No momento da escolha da árvore, em primeiro lugar, devemos analisar a sua saúde. A condição das folhas e das raízes é determinante para a sua viabilidade.

Esta outra figueira, embora não se note na foto, tem um movimento interessante na base. Peca pela pouca espessura do tronco e pouca conocidade. No futuro poderá dar um Shoin, interessante.


Vale a pena escavar um pouco à volta da base do tronco, até identificarmos as raízes grossas (nebari). A base do tronco deve 2/3 da altura da árvore. Contudo se ambicionarmos um estilo "literati", o que importará é a silhueta esguia e acidentada do seu tronco e não tanto as proporções inter-segmentares.

O movimento que a base do tronco desenha, é outro aspecto a ter em conta. Se identificamos uma curvatura elegante, logo que a árvore deixa o solo, podemos estar perante uma árvore com potencial e que nos ajudará a determinar a sua estilização. Caso contrário, apenas poderemos ter árvores com estilo "formal direito" (chokkan), inclinado ou "vassoura" (hokidachi).

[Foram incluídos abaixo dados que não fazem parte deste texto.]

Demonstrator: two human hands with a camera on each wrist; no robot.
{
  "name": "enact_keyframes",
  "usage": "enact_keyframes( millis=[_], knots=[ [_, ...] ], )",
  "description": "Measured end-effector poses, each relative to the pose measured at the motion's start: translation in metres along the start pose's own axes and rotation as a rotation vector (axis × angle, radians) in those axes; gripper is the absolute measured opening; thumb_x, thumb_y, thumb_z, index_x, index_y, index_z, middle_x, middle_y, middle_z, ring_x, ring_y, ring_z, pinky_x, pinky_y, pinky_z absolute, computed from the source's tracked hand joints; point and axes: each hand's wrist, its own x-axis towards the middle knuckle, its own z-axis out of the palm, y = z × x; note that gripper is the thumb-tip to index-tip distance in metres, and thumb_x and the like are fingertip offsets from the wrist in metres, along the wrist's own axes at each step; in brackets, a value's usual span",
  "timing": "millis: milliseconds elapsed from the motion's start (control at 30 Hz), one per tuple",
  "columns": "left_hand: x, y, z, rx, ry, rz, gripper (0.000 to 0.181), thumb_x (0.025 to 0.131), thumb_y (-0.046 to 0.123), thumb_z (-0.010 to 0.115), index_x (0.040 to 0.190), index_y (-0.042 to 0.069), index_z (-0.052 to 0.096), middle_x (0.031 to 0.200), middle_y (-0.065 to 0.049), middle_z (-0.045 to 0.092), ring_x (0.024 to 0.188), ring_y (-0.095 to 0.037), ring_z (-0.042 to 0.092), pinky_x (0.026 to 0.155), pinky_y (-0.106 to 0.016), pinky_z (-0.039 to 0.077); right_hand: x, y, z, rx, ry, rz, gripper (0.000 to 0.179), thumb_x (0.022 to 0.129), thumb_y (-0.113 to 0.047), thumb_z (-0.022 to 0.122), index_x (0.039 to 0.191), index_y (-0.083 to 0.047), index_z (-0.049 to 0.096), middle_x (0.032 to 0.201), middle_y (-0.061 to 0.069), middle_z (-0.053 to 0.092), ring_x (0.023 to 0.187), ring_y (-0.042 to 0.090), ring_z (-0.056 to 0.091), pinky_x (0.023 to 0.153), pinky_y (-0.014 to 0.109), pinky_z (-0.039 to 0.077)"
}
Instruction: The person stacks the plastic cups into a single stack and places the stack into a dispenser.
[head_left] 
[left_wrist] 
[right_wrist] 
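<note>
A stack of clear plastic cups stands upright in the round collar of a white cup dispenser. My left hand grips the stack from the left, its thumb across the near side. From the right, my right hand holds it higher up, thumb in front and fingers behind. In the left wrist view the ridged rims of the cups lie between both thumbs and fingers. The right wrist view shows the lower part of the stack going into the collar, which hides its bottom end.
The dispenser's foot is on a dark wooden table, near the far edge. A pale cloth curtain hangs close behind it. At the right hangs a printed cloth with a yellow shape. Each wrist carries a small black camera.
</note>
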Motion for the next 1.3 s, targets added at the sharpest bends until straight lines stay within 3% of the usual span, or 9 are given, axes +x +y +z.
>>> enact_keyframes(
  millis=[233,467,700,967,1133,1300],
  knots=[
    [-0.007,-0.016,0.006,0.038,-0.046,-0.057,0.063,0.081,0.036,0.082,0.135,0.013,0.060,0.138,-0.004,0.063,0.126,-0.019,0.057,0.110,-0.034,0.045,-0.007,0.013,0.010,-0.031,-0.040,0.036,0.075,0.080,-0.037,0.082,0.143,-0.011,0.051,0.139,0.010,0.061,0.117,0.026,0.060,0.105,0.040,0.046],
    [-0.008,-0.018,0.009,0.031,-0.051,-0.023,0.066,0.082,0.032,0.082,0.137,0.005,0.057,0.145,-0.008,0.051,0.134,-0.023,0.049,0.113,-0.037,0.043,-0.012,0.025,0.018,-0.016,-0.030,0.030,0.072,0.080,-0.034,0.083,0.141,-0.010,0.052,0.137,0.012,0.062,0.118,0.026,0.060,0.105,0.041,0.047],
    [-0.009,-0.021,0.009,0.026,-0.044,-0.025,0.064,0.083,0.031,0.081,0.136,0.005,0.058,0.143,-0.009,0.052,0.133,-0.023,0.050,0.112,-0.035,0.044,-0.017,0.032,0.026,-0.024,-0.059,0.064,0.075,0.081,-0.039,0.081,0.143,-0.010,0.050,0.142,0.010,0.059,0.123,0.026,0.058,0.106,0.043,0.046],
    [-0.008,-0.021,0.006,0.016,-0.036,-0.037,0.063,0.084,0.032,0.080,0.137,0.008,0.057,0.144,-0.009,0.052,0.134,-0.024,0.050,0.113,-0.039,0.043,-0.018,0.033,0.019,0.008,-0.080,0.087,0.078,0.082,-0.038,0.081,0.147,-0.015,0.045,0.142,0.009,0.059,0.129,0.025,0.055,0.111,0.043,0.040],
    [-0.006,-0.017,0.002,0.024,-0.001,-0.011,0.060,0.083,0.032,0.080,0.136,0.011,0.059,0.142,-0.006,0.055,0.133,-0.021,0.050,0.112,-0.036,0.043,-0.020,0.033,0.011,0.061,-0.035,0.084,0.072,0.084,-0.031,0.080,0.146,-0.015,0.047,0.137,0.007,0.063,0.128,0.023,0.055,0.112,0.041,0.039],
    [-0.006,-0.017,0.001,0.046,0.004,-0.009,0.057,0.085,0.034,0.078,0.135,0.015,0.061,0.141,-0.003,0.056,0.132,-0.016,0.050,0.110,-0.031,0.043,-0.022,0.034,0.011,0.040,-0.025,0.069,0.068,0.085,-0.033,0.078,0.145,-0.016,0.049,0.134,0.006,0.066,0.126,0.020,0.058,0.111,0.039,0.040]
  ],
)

Outro aspecto importante é ter ou não casca nos troncos e ramos constituída. Dependerá evidentemente, da espécie que estamos a observar.

A conocidade do tronco e ramos é outro item determinante. Na natureza as árvores vão afunilando desde a base até ao topo. Caso encontremos uma árvore num viveiro ou na natureza com esta característica, é logo um ponto a favor.

Quando estamos a iniciar as nossas aprendizagens e a desenvolver as técnicas bonsai, temos de ter material. Portanto árvores que nos sejam dadas ou que possamos adquirir a baixo custo, constituem bom material de treino e que a nossa consciência fica um pouco mais tranquila. Fazer disparates num bonsai ou pré-bonsai de elevado valor, não me parece boa ideia. Está claro que experimentar, não é fazer maldades. Em cada uma das tarefas que realizo com as minhas árvores, procuro dar o melhor e procurar explorar o máximo que a árvore pode dar. Isto não é o mesmo que fazer disparates, sem qualquer ponta de intenção. Para fazer por fazer, mais vale estar quieto. Fazer disparates ou fazer coisas cujo resultado é pouco provável, mais vale deixar para quando existem mais certezas.
Depois, talvez o tempo e a árvore em desenvolvimento nos possam dar boas notícias 15 anos depois.